AIM OF THE TASK
Copy out each line of the data that includes the string "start".

*** INFORMATION SUPPLIED ***

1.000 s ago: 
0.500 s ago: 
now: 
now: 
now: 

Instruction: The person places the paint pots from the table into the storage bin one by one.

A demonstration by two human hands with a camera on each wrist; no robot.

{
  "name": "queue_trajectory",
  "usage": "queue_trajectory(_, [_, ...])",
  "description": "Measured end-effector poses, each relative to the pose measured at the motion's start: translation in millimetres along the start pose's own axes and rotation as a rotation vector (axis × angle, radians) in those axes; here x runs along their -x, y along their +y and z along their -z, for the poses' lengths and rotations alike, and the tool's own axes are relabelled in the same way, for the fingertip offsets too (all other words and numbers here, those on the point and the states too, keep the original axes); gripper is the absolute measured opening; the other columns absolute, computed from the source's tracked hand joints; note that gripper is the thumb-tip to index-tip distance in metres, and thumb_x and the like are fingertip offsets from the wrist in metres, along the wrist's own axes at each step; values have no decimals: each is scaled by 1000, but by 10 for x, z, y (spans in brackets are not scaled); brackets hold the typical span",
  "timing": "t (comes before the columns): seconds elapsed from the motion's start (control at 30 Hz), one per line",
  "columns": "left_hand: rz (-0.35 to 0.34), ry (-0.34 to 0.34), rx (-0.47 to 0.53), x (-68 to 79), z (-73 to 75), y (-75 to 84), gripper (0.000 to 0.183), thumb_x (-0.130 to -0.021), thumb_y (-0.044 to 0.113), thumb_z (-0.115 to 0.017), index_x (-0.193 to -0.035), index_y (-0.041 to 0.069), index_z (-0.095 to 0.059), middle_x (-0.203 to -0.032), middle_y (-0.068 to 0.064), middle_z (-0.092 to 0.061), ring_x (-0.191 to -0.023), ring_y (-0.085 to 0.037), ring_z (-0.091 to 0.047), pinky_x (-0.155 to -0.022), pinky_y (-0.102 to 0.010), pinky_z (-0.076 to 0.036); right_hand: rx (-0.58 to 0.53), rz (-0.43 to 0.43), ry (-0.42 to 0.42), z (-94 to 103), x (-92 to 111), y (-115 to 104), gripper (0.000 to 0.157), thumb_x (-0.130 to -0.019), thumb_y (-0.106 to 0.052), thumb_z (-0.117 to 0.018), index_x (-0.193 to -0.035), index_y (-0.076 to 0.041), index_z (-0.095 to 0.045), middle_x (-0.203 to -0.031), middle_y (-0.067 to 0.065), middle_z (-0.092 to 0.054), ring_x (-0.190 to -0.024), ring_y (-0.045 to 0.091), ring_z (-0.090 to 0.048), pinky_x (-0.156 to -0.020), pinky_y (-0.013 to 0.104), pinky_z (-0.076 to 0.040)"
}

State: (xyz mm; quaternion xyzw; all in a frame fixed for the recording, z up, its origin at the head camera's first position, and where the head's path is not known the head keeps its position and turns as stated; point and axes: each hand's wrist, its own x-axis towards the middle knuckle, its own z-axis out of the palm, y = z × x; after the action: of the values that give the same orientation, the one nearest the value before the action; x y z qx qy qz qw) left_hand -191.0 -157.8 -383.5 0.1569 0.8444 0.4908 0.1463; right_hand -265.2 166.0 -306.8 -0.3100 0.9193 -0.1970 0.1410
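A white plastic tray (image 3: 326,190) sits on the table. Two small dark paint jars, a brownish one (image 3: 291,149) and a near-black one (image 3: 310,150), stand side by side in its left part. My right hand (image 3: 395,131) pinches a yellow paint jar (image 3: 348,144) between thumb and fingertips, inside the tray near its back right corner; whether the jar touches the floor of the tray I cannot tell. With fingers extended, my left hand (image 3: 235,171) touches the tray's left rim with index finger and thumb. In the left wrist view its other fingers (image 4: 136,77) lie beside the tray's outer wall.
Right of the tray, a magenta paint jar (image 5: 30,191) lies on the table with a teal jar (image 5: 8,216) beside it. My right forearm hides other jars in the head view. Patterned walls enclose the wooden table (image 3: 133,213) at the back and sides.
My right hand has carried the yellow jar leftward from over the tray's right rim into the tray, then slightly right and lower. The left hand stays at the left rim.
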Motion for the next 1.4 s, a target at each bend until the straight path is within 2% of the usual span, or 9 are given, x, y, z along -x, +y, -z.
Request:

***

ANSWER TO THIS EXERCISE
  "description": "Measured end-effector poses, each relative to the pose measured at the motion's start: translation in millimetres along the start pose's own axes and rotation as a rotation vector (axis × angle, radians) in those axes; here x runs along their -x, y along their +y and z along their -z, for the poses' lengths and rotations alike, and the tool's own axes are relabelled in the same way, for the fingertip offsets too (all other words and numbers here, those on the point and the states too, keep the original axes); gripper is the absolute measured opening; the other columns absolute, computed from the source's tracked hand joints; note that gripper is the thumb-tip to index-tip distance in metres, and thumb_x and the like are fingertip offsets from the wrist in metres, along the wrist's own axes at each step; values have no decimals: each is scaled by 1000, but by 10 for x, z, y (spans in brackets are not scaled); brackets hold the typical span",
  "timing": "t (comes before the columns): seconds elapsed from the motion's start (control at 30 Hz), one per line",

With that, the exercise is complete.